血脈殿副殿主確實不敢動手,傷了這些守衛事小,若是驚動了殿主,他也是吃不了兜著走。
殿主的脾氣古怪,若是一時不順意,極可能一巴掌就拍死他。
對於血神殿的殿主,那位人物,他又敬又畏。
功參造化、斡旋天地,這樣的評價對於殿主來說並不算太誇張。
隻是,若是整個東州如果隻有血神殿,隻有殿主,隻怕也是獨木難支。
鐵家的鐵木黎,以前沒覺得有什麼,可自從二十年前從血神塔中出來之後,其修為進境一日千裡。
二十年前他便已凝聚了金丹,成為了一代大修,坐上了城主的位置。
如今二十年過去了,其修為究竟達到了什麼程度,隻怕無人知曉。
他懷疑,那鐵木黎已達到了金丹後期,已是真人之境。
若是如此,那比之殿主隻怕也相差不多了。
如今的東州風雨飄搖,一場針對血神殿的陰謀已經展開,此時此刻的血神殿便處在這場權力角逐的旋渦之中,而作為其中的最關鍵的一個人,血神殿的殿主,卻隻知修煉修煉。
等到血神殿被群而攻之,到時候什麼都晚了。
血神殿由這麼一個人來擔當殿主,也不知道是福是禍。
血脈殿副殿主見進不去,隻得冷哼一聲,退了下去。
血脈殿在血神殿中屬於一個中等的偏殿,不過副殿主這個職位,卻也有著不小的權力。
血脈殿副殿主自行離去,守衛也不敢再追。
血脈殿副殿主離開後,不多時,走來一人。
這是一名老者,頭發皆已花白,但一雙眼睛透亮透亮。
這人穿著一身的血袍,不同的是,他的頭上帶著一個金箍。
這人問道“走了?”
兩名守衛見來人,恭敬道“大人,走了。
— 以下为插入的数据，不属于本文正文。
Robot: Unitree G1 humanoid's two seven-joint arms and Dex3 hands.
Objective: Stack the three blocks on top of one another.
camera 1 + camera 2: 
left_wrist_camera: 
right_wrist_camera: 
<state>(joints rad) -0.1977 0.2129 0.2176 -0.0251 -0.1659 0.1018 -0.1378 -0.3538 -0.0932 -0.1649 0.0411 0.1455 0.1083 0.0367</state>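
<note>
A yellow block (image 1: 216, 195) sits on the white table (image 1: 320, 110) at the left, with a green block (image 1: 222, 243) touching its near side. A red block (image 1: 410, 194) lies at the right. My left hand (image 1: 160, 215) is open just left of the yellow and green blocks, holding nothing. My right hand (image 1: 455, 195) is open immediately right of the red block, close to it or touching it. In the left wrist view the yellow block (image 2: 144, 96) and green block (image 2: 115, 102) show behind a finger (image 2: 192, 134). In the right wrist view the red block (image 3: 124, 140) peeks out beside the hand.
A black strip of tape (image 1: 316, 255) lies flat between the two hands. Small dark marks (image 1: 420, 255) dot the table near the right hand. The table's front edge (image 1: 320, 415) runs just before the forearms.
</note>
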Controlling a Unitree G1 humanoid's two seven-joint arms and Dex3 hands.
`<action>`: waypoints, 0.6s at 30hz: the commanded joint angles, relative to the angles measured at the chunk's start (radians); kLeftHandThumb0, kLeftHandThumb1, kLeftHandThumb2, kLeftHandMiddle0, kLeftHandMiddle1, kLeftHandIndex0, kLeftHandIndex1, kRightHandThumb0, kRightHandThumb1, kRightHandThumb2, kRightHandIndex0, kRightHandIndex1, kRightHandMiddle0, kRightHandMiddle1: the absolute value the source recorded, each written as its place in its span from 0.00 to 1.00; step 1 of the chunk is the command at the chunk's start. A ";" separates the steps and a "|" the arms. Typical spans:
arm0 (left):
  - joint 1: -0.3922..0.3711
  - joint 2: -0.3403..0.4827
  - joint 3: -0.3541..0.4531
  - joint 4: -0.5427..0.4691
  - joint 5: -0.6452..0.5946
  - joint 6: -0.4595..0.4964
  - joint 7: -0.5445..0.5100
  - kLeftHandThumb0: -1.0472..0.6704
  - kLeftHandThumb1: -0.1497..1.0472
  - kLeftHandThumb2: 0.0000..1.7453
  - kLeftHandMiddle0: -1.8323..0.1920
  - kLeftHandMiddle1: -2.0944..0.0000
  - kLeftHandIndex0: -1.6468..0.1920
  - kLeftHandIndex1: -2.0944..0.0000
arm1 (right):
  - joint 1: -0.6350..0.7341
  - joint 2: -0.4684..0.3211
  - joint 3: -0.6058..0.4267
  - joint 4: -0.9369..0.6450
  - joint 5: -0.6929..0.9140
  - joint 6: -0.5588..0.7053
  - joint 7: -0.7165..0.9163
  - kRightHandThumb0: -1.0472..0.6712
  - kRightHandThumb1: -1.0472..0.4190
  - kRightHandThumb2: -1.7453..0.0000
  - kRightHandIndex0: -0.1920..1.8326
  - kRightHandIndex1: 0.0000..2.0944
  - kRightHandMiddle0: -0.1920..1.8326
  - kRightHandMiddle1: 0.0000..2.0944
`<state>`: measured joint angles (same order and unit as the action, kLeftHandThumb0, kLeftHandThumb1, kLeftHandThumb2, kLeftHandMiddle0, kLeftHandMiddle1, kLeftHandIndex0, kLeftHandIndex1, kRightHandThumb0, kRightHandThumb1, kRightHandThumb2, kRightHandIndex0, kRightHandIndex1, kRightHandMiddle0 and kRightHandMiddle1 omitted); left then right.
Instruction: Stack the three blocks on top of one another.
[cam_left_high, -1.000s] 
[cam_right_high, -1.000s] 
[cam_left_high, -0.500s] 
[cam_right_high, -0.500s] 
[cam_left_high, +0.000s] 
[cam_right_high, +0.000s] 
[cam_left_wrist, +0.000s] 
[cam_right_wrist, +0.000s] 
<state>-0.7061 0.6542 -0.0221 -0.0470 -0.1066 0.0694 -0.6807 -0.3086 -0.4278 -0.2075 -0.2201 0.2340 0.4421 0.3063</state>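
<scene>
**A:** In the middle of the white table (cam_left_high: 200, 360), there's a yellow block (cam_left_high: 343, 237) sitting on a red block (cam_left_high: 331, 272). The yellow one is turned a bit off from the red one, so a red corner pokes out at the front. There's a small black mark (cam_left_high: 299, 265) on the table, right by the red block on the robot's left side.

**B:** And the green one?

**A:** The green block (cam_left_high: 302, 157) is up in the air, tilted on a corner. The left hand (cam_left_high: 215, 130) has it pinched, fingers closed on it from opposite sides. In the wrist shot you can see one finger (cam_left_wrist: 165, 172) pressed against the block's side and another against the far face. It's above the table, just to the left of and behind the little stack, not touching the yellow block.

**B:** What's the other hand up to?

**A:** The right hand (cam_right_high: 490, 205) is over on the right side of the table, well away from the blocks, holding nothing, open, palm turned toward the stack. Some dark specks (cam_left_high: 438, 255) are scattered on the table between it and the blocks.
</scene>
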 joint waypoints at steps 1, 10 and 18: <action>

”
頭戴金箍的老者點了點頭,隨後叮囑道“記住,殿主正在修煉的緊要關頭,無論發生什麼事,就算這天塌下來,也不得打擾殿主,若是殿主受到驚擾,本使便將你們統統扔進血池,都聽清楚了麼?”
“聽清楚了。”門前的守衛齊聲答道。
頭戴金箍的老者戴上了血袍,轉身朝著來時的方向轉去。
他看了一眼那宏偉的殿宇,眼中閃爍著幽幽的寒芒。
他將帽子戴在頭上,一步一步消失在眾守衛的眼前。
整個血殿,再度陷入到了一片死寂當中。
血氣圍繞著血殿繚繞著,慢慢浮上血殿的上空。
血殿的上空,天經常是陰沉沉的。
許是靈氣凝聚的太多,導致遮住了陽光。
許是東州的冬日,天便是這般的模樣。
冬日裡,寒風凜冽,陰雲聚散離合,總是帶著一種說不出的壓抑。
老者壓低了帽子,從後門走進了血殿。
血殿內繚繞著血光,這些血光中蘊含著濃鬱的血氣,老者隻是吸上一口,便覺得體內的血液都活泛了起來。